That small exchange between us had been the most decent conversation we had had with each other in a long time. No false apologies or accusations, just honest pleading. Rory's need for his brother took me back to all the laughter we shared growing up and how Rory and Bobby defended each other at all costs. I couldn't allow my issues to come between that. I would stay out of their way for now.
“Fine. Fine. He can stay.”
“Thank you,” Rory said, placing a soft kiss on my shoulder before heading back out to resume playing catch-up with his prodigal brother.
I stared at my foggy reflection in the mirror as I ran the shower. Finally alone, the overwhelming reality of Bobby's return began to sink in. While I fully intended on taking the shower, my main goal was the privacy the bathroom afforded me as I rummaged through the medicine cabinet for something to ease my nerves. My shaky hands slipped as I opened the bottle of Miltown and it tumbled, letting the only two pills left fall into the drain. Those pills were what got me through particularly rough days. Lately, I had been taking them more frequently.
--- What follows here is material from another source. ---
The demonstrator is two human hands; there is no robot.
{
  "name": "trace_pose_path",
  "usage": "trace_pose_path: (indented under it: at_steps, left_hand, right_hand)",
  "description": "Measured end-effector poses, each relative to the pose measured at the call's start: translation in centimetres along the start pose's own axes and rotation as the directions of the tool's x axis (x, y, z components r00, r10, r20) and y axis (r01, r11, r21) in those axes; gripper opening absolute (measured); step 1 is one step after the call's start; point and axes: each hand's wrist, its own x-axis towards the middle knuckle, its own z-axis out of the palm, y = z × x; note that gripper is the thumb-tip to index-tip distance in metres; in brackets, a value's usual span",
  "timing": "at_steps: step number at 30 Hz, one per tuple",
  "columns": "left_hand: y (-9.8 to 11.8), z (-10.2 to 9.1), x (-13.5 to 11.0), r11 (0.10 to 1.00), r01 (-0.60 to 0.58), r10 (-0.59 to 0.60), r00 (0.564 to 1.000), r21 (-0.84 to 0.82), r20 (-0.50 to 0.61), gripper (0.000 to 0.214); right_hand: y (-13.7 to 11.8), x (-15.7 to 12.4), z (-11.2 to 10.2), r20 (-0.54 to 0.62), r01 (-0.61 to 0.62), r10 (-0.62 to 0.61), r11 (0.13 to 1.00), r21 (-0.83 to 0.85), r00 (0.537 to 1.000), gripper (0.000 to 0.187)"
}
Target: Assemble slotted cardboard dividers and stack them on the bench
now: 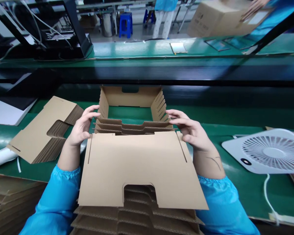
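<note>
A slotted cardboard frame (131,96) stands open on the green table, with a few cardboard dividers (133,126) set in its side slots. My left hand (82,125) curls its fingers round the left ends of the dividers. My right hand (189,129) has its fingers together on their right ends. A stack of flat notched cardboard sheets (139,166) lies just in front of the frame, between my blue-sleeved forearms.
Another stack of cardboard sheets (44,130) lies to the left, above a white roll (0,157). A white fan (269,151) with a cable sits to the right. Beyond the conveyor (147,70), a person handles a cardboard box (222,18).
</note>
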Motion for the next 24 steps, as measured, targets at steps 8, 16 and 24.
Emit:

Suddenly, I found myself throwing the empty bottle across the bathroom. Covering my mouth with my forearm as I let out a desperate scream. I ripped off my dress, flung the shower curtain open and stepped in, but the water was no relief from the heat that seared me from the inside out.
Bobby was alive.
The reality of those words sunk in. All the implications of his return flooded me. All the things Bobby did and didn't do and what that meant. I finally allowed myself to feel it all, and I collapsed onto the floor of the shower and wept with a mixture of joy and regret.
Against my will, I listened to the men converse at the table as I prepared dinner.
Bobby had been shot in the shoulder while in Korea and honorably discharged. Then he traveled the world, using his skills in carpentry and mechanics, along with money he had stowed away before being deployed, to support himself. Stories of adventure, food, and travel filled the hours since the brothers reunited. And yet, Bobby never offered why. Rory never demanded it. He wanted to hear his younger brother speak, that was good enough for now.
I put the meatloaf and potatoes down on the table, which was my cost of admission into the conversation.
“This is delicious, Lil,” Bobby declared after taking the first bite.
I nodded robotically. Just because I would step out of the way for Rory, didn't mean I would do so for myself.
“So, Ro, I feel like I've been talking about myself non-stop. What about you two? I don't see any little Rories and Lils crawling around yet.”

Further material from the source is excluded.